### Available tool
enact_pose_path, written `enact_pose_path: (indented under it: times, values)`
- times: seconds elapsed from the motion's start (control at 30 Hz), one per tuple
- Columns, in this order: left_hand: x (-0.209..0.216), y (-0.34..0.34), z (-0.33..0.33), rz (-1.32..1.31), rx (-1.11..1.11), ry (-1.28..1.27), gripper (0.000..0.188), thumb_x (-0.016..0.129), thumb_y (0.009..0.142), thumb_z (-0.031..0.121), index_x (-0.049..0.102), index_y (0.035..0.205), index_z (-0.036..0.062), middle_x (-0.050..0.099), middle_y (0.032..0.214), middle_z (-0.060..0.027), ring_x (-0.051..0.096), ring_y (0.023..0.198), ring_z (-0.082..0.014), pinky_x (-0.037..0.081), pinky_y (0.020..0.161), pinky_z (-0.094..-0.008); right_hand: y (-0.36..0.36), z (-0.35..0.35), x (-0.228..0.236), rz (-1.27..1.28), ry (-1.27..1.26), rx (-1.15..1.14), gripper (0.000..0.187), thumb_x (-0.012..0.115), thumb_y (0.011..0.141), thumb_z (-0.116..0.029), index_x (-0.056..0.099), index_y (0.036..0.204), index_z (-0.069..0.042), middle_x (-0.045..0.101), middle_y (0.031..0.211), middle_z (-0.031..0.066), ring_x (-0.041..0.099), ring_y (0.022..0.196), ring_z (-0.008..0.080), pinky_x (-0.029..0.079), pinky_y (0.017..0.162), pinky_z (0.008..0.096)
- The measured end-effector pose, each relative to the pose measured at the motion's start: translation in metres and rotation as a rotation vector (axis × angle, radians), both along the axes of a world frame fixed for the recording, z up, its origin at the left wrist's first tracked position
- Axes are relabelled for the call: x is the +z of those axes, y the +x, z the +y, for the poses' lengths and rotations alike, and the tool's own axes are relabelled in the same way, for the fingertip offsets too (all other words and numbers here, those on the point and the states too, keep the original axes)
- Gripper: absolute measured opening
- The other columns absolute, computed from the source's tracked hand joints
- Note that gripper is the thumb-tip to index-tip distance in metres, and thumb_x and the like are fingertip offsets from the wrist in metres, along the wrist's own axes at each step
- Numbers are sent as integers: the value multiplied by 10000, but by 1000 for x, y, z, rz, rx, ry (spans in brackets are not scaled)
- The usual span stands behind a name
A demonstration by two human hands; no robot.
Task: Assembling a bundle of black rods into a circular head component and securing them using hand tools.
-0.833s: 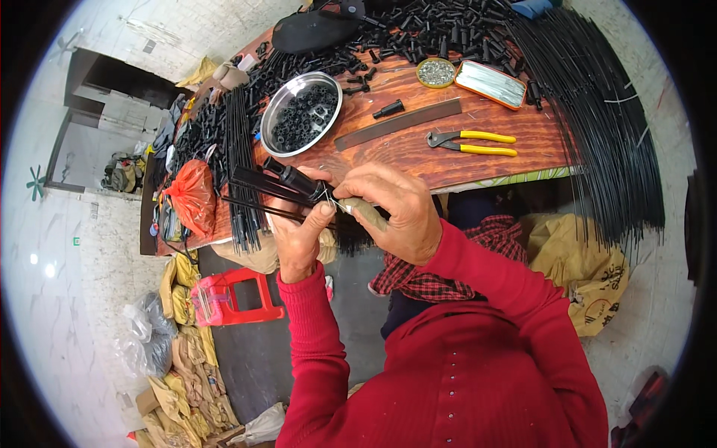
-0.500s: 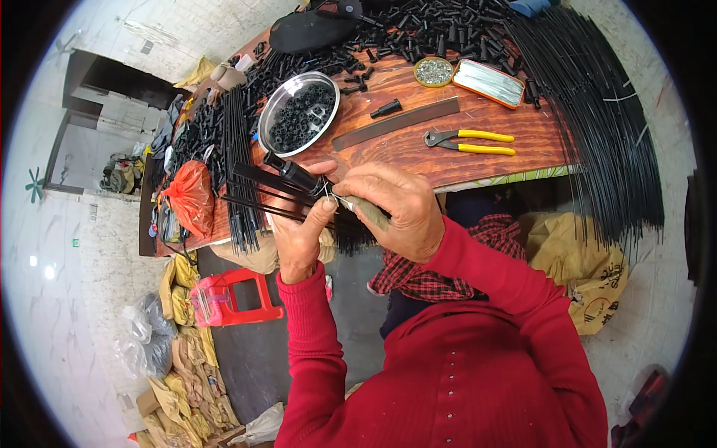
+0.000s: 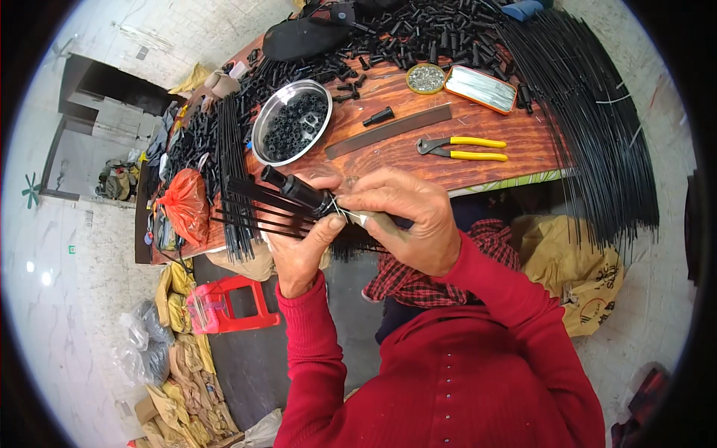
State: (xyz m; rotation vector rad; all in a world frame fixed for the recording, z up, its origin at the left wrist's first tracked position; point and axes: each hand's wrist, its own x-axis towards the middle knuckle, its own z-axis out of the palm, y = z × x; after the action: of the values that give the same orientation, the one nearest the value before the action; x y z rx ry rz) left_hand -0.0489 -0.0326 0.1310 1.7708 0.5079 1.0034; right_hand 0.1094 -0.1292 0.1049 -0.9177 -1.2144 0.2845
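My left hand (image 3: 300, 259) is closed around a black stepped plastic tube (image 3: 302, 192) and several thin black rods (image 3: 258, 196), which look like umbrella ribs and fan out to the left. Thin silver wire (image 3: 338, 208) crosses at the tube's right end, beside my left thumb. My right hand (image 3: 418, 213) is closed in a pinch on that wire, its thumb wrapped in a greyish cover. Both hands are over the near edge of the wooden table (image 3: 403, 164). My fingers partly hide where rods and tube meet.
On the table are a metal bowl (image 3: 262, 151) of small black rings, a flat dark bar (image 3: 388, 131), yellow-handled pincers (image 3: 463, 148), a round tin (image 3: 426, 78) and a tray of silver wires (image 3: 482, 89). Black rods (image 3: 597, 142) overhang the right side. A red stool (image 3: 258, 321) stands lower left.
My right hand has shifted slightly right and down, pulling away from the tube's end. More of the silver wire shows between the hands. The whole view has shifted a little.
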Motion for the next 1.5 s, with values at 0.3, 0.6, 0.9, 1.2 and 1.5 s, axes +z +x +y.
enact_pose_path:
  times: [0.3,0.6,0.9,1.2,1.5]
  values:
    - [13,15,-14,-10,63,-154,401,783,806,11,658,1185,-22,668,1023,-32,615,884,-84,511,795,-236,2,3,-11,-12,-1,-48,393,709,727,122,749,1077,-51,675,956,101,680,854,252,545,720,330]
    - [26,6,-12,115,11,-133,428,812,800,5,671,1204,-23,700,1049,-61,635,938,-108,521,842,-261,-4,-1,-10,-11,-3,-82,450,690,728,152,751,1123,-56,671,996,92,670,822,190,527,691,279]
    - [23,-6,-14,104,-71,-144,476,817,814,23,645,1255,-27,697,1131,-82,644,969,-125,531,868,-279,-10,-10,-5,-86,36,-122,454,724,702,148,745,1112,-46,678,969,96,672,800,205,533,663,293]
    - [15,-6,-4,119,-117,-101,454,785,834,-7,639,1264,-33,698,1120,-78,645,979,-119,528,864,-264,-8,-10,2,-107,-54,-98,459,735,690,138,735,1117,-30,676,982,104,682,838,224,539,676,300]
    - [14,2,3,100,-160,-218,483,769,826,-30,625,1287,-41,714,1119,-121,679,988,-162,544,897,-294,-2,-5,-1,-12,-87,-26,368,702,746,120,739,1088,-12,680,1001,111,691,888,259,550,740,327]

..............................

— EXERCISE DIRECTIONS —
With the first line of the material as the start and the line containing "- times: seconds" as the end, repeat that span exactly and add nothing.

— EXERCISE SOLUTION —
### Available tool
enact_pose_path, written `enact_pose_path: (indented under it: times, values)`
- times: seconds elapsed from the motion's start (control at 30 Hz), one per tuple

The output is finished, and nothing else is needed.